The recently-passed school budget, ideas for the redevelopment of the Motor Ave. Liberty Site and updates on activities in the Village of Farmingdale were the center of the discussion at the Concerned Citizens Association of Farmingdale (CCAF) meeting on Thursday.
The School Budget
“We’re very grateful to Farmingdale residents for passing the budget," said Tina Diamond, a CCAF board member as well as a 12-year school board member. “We had extremely good support receiving 43 percent positive votes. The passage reflects the importance of education in our community.”
“We’re battling escalating costs and we need significant changes,” she said, acknowledging that only 3,000 residents voted as opposed to 5,000 to 6,000 who usually vote.
“There were more ‘no’ votes than ever before,” said one attendee. One senior resident questioned the $7 million used to plug the budget gap out of the school’s reserve fund.
Chuck Gosline, CCAF president, said the organization will write a letter with its concerns. “We’d like a full list of the state mandates and what they cost,” he said. “We need mandate relief. We would also like to change the funding formula to make it more equitable for each student in the state and areas like Long Island,” he said.
The Liberty Site
Gosline reminded the audience of the between the EPA and Town of Oyster Bay at the site for the past 20 plus years.

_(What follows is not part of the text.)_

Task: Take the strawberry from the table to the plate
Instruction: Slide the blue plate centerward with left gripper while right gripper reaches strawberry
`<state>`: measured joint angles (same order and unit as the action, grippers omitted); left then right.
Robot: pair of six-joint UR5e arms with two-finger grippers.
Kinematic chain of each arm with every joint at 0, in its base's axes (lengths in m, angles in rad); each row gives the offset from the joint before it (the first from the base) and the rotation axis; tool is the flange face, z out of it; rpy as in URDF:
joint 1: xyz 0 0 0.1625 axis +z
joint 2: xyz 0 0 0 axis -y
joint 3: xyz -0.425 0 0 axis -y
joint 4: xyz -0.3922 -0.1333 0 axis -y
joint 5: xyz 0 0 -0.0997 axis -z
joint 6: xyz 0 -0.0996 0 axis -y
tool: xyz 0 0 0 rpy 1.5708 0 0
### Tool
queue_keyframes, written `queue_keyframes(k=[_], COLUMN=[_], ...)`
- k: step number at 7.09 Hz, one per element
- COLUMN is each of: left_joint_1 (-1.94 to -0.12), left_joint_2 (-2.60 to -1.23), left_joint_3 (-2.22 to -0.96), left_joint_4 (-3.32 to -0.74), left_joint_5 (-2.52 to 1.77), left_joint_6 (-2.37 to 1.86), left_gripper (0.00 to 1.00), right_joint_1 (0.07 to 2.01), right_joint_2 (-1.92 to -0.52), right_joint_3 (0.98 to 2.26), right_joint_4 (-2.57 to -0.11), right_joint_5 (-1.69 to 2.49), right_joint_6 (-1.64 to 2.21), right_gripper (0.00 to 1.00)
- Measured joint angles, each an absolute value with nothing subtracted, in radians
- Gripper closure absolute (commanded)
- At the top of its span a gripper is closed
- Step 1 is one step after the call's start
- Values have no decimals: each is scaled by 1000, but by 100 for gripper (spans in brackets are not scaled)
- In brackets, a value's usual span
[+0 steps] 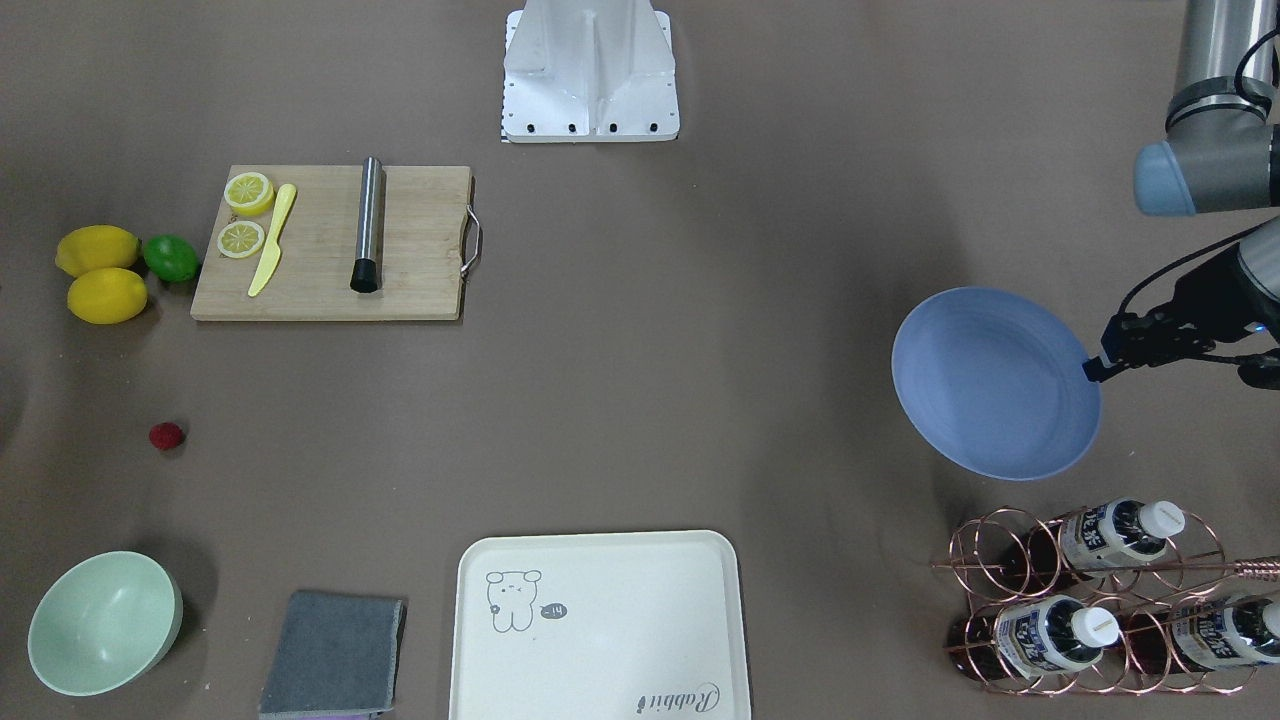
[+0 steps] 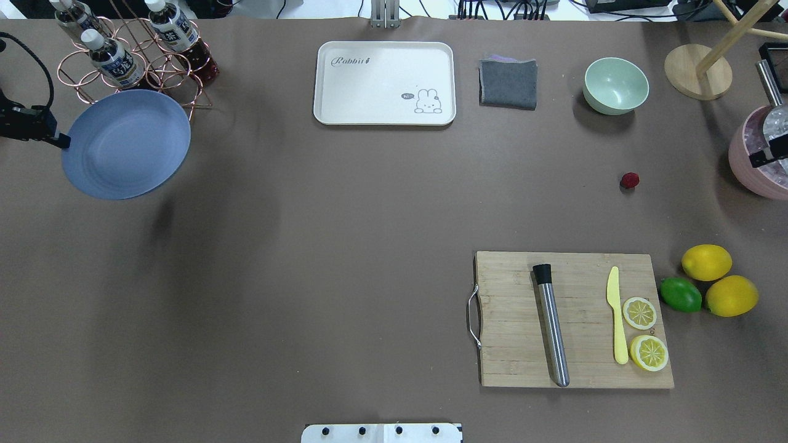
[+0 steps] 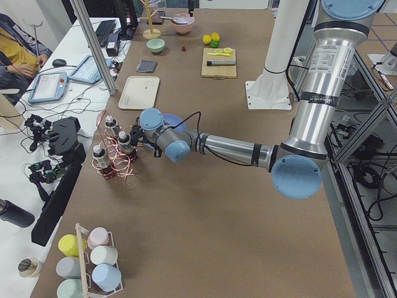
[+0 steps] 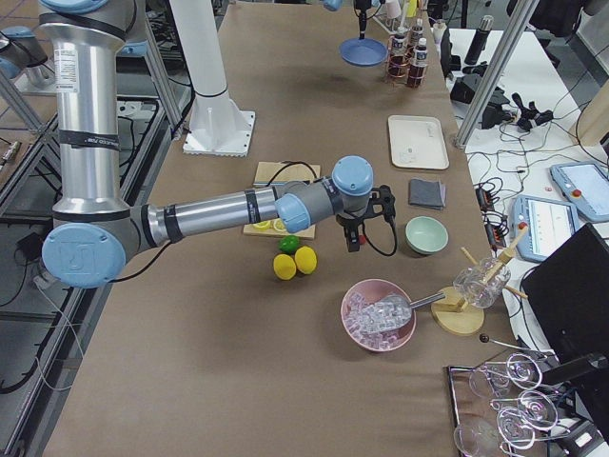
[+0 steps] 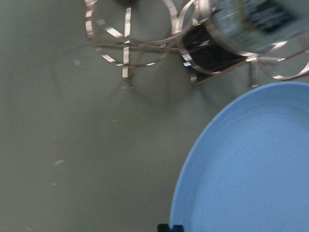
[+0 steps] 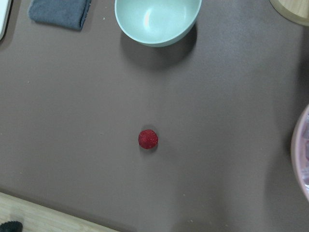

“Every time I ask for an update, I get a song-and-a-dance,” said Gosline. “Our organization provided a list of ideas for the multi-acre site. Spending $36 million to clean it up has been a high cost.” A trio of Farmingdale High School students presented their redevelopment ideas for the Liberty site. These included a small study center, an amphitheater, a community pool, a sports center for non-competitive pick-up games, a memorial center or a garden area, among others.
“We’re taking these ideas and narrowing the list down,” said one student. “In the end, we’d like to put together a 3D model of our plans to put in front of the town.”
Trustee Cheryl Parisi and Deputy Mayor/Village Trustee Patricia A. Christiansen described a land swap with the owner of the near finalized Hilton Hotel being built next to the train station.
A streetscape grant is also enabling 23 stores in the village to add new awnings and lights to their establishments.
One resident raised the topic the Village potentially eliminating the 24/7 dispatcher in the Village of Farmingdale fire house. “It is the gold standard,” Parisi said. “We have an overlap between the 9-1-1 calls and those going directly to the fire house.”
The resident asked about the cost of keeping a dedicated employee in that position, saying he had heard it cost $300,000 a year. A discussion ensued over the merits, both pro and con, of having someone always manning the firehouse.
Gosline thanked State Senator Charles J. Fuschillo Jr. and emphasized the need for more volunteers to keep the organization running. “We only have 3 ½ board members and we’re looking for help,” he said.